I’m diagnosed with schizophrenia, and have gone through a lot trying to rebuild my life.
Now I’m working, volunteering, and returning back to the University in the fall to study psychology and Spanish, double major. When I was first diagnosed I assumed there was a conspiracy to have me killed, and everyone was involved, except for my mother and father. They’re seperated, but both have provided support in various ways. I kept my thoughts mostly to myself, but there were times when I would explode with rants about how people were stalking me online, and people on the street were involved in a conspiracy to “hurt” me, have me killed etc. This is not uncommon.
I believe it’s just a process to get on the right meds, and to figure out what works, and does not. I’ve probably been on 30 cocktails of meds until I finally pulled through. I am not suggesting it will take more or less time to get things stabilized. You can probably expect hospitalizations, med changes, and other forms of therapy to regain his power back in life. It’s a journey, and not everyone gets better. Therapist and Doctors can be a tricky path to go down, and not all appear to be helpful.
The brain forms synapsis, where these thoughts can become obsessive and “hard” wired after you keep revisiting the same delusions over and over. It becomes impossible for the person to think about anything else, the meds I believe both help and hinder in recovering from this. When the meds don’t seem to help it’s easy to stop taking them.
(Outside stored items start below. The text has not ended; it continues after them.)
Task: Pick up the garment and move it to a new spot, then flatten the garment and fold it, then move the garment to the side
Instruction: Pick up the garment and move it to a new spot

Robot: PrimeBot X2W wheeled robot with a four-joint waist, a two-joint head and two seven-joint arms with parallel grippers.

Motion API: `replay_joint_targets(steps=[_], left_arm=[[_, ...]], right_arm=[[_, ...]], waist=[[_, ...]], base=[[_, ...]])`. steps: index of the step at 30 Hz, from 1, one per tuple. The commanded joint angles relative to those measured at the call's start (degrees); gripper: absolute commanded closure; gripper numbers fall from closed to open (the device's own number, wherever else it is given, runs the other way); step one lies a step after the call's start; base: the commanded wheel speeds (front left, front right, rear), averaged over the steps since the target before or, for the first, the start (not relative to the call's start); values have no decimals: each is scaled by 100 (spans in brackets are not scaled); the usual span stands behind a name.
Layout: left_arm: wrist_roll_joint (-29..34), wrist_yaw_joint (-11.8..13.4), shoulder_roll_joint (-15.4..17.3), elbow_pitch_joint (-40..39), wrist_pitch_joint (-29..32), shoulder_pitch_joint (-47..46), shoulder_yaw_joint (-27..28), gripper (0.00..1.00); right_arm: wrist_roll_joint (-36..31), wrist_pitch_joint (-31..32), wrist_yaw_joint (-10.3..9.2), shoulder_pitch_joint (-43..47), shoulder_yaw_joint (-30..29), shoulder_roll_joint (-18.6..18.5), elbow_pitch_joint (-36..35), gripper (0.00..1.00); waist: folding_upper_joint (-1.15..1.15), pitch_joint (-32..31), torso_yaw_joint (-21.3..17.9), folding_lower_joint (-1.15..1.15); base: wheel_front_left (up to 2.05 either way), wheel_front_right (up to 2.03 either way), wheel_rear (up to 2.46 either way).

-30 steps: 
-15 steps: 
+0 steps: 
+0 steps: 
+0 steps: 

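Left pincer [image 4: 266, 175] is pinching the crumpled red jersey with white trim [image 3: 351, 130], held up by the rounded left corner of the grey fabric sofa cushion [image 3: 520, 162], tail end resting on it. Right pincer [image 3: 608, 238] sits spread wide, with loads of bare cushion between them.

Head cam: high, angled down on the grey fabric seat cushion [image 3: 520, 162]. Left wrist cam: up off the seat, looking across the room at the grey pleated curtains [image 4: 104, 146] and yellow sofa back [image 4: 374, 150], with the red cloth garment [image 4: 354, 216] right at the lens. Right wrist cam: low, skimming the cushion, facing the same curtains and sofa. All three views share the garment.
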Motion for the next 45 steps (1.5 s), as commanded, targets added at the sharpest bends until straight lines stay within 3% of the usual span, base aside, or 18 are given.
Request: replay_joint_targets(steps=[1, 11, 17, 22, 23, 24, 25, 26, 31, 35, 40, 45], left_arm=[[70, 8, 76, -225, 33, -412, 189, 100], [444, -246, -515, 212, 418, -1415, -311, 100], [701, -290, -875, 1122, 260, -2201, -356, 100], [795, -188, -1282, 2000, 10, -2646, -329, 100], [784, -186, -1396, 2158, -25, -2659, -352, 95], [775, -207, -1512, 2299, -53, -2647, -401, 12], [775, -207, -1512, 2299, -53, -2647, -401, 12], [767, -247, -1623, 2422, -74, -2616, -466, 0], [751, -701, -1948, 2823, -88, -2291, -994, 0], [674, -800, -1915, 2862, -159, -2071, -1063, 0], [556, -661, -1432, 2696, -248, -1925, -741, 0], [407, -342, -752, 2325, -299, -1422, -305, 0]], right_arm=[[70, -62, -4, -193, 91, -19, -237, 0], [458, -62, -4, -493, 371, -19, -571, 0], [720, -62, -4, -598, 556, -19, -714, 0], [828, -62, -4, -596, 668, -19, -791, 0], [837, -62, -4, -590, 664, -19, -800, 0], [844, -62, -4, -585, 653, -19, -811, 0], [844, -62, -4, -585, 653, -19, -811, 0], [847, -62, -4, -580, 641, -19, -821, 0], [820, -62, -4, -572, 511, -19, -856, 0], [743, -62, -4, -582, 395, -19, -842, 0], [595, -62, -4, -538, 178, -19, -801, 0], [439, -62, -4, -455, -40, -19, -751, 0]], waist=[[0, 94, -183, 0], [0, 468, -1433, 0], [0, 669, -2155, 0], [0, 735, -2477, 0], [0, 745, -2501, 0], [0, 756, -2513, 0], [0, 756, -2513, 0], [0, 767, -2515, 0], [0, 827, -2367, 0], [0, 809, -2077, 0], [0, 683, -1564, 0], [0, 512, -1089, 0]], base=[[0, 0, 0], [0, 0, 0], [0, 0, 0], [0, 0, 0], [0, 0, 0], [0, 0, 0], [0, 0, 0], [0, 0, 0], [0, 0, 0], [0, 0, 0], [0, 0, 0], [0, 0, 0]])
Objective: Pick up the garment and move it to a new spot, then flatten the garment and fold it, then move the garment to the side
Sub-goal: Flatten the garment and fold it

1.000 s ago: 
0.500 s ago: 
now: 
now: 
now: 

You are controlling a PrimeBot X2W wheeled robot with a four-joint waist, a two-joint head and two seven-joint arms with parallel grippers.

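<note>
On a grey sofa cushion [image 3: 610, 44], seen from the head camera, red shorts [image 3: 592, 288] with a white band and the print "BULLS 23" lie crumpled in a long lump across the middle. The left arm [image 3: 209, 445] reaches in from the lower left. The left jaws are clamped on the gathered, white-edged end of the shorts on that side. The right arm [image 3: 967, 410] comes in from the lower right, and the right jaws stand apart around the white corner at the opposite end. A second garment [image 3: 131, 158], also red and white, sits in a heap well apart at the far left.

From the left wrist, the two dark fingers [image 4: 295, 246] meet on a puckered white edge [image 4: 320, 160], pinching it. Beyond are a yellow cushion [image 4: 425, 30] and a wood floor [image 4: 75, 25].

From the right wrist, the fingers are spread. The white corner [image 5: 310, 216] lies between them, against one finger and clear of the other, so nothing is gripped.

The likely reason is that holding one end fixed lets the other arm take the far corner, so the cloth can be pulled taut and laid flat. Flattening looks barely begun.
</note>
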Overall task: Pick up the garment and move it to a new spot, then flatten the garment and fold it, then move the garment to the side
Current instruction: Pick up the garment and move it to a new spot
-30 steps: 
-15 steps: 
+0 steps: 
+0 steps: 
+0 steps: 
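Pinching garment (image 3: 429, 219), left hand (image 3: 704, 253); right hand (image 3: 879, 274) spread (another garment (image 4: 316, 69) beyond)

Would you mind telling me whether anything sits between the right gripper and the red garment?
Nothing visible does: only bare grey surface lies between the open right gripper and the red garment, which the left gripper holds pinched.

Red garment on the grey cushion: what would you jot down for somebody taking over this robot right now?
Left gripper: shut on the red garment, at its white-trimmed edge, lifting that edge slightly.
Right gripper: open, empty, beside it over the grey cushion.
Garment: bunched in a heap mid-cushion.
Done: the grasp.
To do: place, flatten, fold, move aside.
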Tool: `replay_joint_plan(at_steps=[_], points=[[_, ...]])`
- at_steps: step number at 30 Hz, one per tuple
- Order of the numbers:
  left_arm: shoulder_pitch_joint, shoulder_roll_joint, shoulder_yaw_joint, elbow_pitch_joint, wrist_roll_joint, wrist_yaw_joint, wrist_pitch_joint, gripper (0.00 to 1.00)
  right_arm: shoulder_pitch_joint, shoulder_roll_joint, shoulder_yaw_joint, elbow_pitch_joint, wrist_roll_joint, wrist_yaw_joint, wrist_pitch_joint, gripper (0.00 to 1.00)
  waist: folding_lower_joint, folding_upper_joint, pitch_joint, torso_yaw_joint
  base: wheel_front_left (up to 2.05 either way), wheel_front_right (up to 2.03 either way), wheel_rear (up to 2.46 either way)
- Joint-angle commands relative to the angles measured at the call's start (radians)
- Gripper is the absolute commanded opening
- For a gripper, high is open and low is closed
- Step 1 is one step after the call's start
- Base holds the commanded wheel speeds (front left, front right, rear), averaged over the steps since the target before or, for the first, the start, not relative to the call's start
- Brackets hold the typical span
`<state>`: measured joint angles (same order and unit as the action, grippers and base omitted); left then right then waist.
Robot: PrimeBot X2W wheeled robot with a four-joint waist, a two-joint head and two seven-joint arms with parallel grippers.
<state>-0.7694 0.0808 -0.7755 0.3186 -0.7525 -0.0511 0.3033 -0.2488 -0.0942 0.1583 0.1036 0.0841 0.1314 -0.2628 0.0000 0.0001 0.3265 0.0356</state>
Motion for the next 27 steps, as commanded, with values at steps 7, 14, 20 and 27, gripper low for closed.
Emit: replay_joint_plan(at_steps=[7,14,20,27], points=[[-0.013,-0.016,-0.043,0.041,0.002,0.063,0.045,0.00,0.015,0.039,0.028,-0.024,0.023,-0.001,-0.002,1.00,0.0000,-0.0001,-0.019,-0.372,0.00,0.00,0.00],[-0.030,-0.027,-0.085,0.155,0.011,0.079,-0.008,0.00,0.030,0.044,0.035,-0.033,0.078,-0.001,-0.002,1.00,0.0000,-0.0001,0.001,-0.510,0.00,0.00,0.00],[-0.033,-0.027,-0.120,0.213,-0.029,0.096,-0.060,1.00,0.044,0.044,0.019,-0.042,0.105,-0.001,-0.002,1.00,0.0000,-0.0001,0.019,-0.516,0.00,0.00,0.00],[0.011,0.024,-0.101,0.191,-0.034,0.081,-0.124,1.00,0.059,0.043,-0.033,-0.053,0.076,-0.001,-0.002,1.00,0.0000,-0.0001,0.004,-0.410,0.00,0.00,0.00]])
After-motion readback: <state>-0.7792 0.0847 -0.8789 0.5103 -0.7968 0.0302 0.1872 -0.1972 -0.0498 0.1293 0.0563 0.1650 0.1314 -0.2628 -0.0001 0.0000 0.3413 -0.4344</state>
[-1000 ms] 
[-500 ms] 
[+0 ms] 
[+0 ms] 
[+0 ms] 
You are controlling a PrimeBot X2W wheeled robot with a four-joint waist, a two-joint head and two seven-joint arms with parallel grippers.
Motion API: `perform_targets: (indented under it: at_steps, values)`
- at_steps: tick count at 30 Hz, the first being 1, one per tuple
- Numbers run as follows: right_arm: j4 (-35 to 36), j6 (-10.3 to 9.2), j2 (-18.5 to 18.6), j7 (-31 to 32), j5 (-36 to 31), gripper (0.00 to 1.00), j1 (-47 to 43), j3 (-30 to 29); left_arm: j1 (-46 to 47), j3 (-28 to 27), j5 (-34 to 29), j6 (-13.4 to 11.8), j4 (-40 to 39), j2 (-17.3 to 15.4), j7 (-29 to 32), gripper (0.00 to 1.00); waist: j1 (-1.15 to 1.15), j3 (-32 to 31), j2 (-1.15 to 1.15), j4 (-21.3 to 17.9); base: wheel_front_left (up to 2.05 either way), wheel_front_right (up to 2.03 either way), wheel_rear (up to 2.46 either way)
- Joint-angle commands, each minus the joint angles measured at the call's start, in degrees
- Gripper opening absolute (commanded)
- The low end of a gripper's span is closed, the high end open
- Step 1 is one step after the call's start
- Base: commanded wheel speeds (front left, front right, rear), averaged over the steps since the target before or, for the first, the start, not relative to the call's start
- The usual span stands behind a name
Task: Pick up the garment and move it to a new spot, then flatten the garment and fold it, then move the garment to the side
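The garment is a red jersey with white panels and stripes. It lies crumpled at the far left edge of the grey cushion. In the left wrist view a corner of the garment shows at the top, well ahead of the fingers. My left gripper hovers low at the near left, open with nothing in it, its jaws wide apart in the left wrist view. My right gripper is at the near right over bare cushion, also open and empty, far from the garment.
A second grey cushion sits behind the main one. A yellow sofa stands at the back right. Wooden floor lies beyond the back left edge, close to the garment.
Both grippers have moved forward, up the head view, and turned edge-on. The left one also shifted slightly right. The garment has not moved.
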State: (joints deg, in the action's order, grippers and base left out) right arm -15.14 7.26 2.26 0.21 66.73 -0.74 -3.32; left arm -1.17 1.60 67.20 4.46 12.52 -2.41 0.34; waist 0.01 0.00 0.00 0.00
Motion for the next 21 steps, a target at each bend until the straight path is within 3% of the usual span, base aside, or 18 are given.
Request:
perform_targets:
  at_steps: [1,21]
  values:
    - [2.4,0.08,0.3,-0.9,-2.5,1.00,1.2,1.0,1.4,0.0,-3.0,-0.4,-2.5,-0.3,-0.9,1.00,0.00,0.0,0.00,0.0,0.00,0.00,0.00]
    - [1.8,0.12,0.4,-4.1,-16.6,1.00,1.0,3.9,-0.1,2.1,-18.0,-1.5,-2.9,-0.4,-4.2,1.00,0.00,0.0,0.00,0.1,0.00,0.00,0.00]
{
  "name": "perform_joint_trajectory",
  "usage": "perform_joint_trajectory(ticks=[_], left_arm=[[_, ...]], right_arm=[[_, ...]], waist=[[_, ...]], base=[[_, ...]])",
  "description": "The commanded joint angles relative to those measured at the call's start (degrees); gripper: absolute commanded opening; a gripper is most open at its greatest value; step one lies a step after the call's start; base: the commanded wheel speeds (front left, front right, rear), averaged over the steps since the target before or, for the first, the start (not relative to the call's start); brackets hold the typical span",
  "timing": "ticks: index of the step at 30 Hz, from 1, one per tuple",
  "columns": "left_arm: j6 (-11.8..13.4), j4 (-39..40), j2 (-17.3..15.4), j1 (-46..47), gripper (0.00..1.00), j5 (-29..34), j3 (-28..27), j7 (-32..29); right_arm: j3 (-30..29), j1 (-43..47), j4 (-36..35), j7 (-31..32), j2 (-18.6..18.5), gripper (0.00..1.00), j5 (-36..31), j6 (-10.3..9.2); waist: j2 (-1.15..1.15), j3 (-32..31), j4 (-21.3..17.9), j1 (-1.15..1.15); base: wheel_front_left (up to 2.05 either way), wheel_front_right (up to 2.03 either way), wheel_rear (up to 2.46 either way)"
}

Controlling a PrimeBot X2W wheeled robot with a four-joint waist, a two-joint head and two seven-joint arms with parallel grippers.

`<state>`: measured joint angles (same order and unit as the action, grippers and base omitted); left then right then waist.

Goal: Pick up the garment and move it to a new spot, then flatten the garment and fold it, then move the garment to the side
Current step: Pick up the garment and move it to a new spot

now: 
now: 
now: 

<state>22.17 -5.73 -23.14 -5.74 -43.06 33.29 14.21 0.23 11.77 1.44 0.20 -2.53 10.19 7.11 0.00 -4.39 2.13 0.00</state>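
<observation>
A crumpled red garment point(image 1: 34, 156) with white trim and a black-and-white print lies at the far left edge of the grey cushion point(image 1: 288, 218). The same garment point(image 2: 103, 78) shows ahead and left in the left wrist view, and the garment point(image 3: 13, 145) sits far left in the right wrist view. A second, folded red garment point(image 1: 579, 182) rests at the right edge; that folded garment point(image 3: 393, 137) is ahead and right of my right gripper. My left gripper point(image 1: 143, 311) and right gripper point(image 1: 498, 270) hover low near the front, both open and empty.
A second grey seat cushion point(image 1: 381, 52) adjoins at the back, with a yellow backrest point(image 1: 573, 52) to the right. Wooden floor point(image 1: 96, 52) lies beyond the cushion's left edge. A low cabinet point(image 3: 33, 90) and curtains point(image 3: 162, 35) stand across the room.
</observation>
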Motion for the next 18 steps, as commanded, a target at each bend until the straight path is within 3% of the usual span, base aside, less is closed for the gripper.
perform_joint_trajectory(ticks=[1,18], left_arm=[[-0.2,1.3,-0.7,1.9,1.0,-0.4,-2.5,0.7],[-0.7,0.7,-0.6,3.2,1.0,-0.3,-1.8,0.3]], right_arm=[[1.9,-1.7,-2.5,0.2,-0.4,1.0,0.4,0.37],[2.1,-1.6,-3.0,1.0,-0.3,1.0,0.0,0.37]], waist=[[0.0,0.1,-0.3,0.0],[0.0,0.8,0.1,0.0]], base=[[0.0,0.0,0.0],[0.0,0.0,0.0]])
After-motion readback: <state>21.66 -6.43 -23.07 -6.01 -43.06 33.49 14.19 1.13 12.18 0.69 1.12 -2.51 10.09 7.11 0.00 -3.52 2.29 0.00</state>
Again, a lot of people in recovery deal with this, stopping meds, until the psychosis returns, returning to the same delusions they are fixated on, back on a new med, and the circle begins again. Often people don’t think they are sick, and there is some logic to the argument, taking meds has horrible side effects, and sometimes they seem not to work, no changes in thought, just a numbing feeling that makes the thoughts seem less intense.
It’s a horrible illness, that can seem manufactured by the treatment, delusions, and “help” that you seek. I try to remind myself that people are trying to do the right thing to help. It doesn’t always produce positive results or seem to help. Many of the professionals tend to refer to books, past cases, and intuition to try to help. But we all deal with things differently, so I can’t be one to give much advice on how to move forward.
My support system, mom and dad, friends (the ones I have left), and various doctors and therapist have all done their part in helping me navigate a broken system, for a long time. It hasn’t been easy, but they’ve all been there, and I’m grateful for their help.
Here are some things to talk about, and keep in mind. Remind them that thoughts are not some incredible phenomenon, there are 7.5 billion people, and everyone has thoughts. Let them in and out, trying to silence them, and paradoxically, giving them power by thinking about them just induces the suffering. Let them come in and let them leave. There is a path to reduce, and ultimately, end the suffering. What we go through is not all that special, 1% of the population (possible more) are afflicted by the illness. Society has no tolerance for violence, inflicted on others or the self, mistakes are made, but sometimes we need to be reminded of this, as we’re all in this together, so focus on helping yourself and others.